RECORDED DATA>
_ _ _
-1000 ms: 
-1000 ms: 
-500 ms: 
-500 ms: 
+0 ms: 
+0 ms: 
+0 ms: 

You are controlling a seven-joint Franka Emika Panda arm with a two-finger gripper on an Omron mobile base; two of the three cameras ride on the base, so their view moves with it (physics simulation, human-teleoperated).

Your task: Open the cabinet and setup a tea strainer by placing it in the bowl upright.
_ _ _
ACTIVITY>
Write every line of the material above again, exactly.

RESPONSE>
-1000 ms: 
-1000 ms: 
-500 ms: 
-500 ms: 
+0 ms: 
+0 ms: 
+0 ms: 

You are controlling a seven-joint Franka Emika Panda arm with a two-finger gripper on an Omron mobile base; two of the three cameras ride on the base, so their view moves with it (physics simulation, human-teleoperated).

Your task: Open the cabinet and setup a tea strainer by placing it in the bowl upright.

Reply complete, and nothing else is required.